### Exercise
From the first line of the data below, repeat each line exactly until you reach the line with "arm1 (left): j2"; include that line too.

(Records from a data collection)
·····

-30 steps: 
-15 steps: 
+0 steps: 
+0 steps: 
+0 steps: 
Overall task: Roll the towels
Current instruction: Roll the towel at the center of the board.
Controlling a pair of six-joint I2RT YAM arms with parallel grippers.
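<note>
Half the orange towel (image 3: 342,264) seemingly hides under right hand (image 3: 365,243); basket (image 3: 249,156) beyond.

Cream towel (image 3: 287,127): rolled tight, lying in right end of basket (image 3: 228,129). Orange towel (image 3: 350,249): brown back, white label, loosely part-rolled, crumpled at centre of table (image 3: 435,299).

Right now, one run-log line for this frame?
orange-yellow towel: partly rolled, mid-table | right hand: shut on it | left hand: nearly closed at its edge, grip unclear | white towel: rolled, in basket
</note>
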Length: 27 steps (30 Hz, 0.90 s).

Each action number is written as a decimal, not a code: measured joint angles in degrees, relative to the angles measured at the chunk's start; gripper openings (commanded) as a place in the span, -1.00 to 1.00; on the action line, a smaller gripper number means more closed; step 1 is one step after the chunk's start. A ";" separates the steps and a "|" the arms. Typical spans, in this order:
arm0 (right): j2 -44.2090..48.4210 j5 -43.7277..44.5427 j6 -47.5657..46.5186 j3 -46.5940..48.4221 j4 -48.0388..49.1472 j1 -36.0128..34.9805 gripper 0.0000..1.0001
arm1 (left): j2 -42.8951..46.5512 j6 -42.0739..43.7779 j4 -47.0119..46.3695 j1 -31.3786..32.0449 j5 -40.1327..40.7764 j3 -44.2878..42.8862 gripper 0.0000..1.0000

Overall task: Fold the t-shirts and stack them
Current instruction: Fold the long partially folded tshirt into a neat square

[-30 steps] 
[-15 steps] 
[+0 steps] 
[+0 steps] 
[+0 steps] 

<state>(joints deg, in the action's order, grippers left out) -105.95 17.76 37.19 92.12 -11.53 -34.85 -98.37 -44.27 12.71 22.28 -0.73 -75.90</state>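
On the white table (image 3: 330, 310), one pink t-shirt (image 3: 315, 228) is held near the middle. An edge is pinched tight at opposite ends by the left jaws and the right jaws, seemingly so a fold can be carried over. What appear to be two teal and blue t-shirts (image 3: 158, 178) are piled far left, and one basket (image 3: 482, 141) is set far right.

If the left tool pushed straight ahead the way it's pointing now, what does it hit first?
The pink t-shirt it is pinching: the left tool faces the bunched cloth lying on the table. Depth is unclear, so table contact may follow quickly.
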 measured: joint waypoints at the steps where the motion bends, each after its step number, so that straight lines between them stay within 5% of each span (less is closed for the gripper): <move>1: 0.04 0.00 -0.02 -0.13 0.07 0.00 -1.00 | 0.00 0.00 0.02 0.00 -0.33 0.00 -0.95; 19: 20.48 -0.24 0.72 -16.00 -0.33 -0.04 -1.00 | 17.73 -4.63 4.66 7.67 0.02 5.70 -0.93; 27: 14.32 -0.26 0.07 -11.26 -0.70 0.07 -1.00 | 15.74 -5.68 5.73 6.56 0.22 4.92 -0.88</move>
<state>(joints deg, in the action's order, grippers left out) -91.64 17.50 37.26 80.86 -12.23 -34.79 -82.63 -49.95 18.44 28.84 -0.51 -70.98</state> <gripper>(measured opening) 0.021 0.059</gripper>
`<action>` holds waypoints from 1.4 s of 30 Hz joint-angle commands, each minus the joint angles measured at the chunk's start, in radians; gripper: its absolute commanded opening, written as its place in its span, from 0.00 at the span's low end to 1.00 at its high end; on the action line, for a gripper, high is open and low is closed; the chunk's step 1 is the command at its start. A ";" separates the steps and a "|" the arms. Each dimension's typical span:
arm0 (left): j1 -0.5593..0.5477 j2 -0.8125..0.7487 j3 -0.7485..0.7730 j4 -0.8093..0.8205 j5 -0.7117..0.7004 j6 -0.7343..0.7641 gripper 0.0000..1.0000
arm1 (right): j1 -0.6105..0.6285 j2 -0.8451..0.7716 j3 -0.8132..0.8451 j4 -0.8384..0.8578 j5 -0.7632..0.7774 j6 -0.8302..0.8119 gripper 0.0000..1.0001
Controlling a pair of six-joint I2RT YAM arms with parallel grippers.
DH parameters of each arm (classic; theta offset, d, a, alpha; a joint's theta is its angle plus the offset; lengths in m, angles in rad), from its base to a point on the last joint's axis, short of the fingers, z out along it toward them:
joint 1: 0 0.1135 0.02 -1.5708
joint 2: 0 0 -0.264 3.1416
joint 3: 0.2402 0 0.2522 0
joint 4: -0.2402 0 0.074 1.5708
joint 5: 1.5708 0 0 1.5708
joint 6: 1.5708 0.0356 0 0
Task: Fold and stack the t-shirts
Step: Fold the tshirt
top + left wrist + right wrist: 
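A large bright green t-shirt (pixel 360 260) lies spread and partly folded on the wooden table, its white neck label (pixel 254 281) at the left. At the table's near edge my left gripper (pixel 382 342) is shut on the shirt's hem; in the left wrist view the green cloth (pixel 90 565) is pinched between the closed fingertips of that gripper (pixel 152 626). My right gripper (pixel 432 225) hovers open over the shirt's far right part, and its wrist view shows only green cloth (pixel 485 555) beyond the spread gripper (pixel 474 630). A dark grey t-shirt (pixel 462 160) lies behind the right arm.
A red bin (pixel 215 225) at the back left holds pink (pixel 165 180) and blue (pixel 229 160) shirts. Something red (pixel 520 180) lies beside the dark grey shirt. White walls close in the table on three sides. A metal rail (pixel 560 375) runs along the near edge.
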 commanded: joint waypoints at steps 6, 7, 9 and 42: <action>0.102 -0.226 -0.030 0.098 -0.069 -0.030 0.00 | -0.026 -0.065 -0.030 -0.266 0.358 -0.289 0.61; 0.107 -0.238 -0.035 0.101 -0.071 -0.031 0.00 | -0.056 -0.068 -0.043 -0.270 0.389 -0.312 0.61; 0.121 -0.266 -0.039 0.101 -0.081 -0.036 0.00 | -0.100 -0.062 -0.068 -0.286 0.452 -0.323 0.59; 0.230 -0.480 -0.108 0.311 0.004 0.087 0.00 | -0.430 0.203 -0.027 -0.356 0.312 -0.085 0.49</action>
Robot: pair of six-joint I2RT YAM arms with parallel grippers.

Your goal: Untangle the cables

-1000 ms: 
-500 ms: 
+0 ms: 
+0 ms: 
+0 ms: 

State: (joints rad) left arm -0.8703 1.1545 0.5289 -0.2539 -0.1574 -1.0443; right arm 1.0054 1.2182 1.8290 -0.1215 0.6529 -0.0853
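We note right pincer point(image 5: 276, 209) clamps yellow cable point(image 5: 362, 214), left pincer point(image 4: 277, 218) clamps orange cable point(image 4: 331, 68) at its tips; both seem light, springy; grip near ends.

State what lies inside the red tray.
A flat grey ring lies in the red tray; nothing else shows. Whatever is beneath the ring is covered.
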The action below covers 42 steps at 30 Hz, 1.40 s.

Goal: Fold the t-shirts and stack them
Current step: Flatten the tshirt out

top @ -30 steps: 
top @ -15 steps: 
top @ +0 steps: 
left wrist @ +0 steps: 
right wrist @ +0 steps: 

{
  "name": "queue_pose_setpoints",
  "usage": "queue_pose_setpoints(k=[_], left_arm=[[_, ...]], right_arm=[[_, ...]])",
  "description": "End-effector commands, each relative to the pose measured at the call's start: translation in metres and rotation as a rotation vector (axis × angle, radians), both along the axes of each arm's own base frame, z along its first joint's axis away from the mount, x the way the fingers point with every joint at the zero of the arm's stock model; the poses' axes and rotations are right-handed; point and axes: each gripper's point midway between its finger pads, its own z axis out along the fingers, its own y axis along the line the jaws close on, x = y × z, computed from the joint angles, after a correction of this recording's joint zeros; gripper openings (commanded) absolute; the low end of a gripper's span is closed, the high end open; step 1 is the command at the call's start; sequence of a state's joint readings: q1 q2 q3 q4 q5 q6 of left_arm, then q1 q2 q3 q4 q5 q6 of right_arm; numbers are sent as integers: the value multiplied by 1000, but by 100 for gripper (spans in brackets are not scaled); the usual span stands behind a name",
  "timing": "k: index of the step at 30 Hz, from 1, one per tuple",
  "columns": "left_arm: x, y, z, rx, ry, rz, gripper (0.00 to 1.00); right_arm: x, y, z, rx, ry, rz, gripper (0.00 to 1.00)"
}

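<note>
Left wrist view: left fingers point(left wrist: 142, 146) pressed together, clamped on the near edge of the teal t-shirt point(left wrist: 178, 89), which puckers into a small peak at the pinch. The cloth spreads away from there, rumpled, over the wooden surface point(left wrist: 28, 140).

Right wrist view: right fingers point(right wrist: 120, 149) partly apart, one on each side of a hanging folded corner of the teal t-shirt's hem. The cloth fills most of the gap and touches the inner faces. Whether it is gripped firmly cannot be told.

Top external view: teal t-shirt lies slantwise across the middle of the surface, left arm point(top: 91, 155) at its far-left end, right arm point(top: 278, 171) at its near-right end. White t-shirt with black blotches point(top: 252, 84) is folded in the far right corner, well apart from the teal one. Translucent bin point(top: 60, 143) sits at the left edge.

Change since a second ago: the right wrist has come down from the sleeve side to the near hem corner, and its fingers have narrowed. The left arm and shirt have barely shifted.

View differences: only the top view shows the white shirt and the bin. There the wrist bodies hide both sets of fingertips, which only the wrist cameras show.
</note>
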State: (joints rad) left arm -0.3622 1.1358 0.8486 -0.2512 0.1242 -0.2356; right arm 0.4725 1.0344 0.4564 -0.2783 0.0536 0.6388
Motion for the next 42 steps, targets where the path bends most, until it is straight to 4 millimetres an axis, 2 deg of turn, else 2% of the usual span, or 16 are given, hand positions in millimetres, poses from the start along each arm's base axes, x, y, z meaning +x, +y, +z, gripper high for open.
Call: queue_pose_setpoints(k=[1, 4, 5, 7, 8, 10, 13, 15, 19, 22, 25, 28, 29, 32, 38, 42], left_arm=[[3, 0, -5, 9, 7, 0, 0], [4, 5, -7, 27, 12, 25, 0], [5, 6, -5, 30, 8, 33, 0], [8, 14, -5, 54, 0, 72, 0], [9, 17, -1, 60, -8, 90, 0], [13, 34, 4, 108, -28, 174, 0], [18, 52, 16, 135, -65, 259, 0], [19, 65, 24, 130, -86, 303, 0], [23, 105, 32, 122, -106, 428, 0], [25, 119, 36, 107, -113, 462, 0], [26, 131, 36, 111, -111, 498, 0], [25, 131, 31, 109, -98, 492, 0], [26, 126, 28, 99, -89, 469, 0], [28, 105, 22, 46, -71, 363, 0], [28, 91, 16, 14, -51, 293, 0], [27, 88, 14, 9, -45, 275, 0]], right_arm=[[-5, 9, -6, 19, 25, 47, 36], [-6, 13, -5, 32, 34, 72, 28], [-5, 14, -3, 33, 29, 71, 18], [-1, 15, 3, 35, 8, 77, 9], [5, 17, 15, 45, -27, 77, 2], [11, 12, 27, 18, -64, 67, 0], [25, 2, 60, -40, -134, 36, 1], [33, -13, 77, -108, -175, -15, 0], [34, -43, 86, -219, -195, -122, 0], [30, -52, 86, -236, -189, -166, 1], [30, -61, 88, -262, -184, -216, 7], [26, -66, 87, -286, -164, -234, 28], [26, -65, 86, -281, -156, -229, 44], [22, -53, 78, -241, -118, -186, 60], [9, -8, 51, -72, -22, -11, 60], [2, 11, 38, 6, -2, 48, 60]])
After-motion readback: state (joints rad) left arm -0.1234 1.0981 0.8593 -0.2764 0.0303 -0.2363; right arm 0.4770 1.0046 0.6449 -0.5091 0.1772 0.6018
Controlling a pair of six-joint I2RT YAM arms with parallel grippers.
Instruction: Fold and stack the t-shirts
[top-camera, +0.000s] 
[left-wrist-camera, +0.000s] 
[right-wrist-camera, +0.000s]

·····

### Output
-30 steps: 
-15 steps: 
+0 steps: 
+0 steps: 
+0 steps: 
Overall task: Roll the towels
Current instruction: Roll the towel at the center of the board.
Controlling a pair of six-joint I2RT YAM arms with parallel grippers.
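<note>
Half the orange towel (image 3: 342,264) seemingly hides under right hand (image 3: 365,243); basket (image 3: 249,156) beyond.

Cream towel (image 3: 287,127): rolled tight, lying in right end of basket (image 3: 228,129). Orange towel (image 3: 350,249): brown back, white label, loosely part-rolled, crumpled at centre of table (image 3: 435,299).

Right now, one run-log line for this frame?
orange-yellow towel: partly rolled, mid-table | right hand: shut on it | left hand: nearly closed at its edge, grip unclear | white towel: rolled, in basket
</note>
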Length: 27 steps (30 Hz, 0.90 s).

Each action number is written as a decimal, not a code: measured joint angles in degrees, relative to the angles measured at the chunk's start; gripper openings (commanded) as a place in the span, -1.00 to 1.00; on the action line, a smaller gripper number means more closed; step 1 is one step after the chunk's start. A ";" separates the steps and a "|" the arms. Typical spans, in this order:
arm0 (right): j2 -44.2090..48.4210 j5 -43.7277..44.5427 j6 -47.5657..46.5186 j3 -46.5940..48.4221 j4 -48.0388..49.1472 j1 -36.0128..34.9805 gripper 0.0000..1.0001
arm1 (left): j2 -42.8951..46.5512 j6 -42.0739..43.7779 j4 -47.0119..46.3695 j1 -31.3786..32.0449 j5 -40.1327..40.7764 j3 -44.2878..42.8862 gripper 0.0000..1.0000

The output returned above is complete.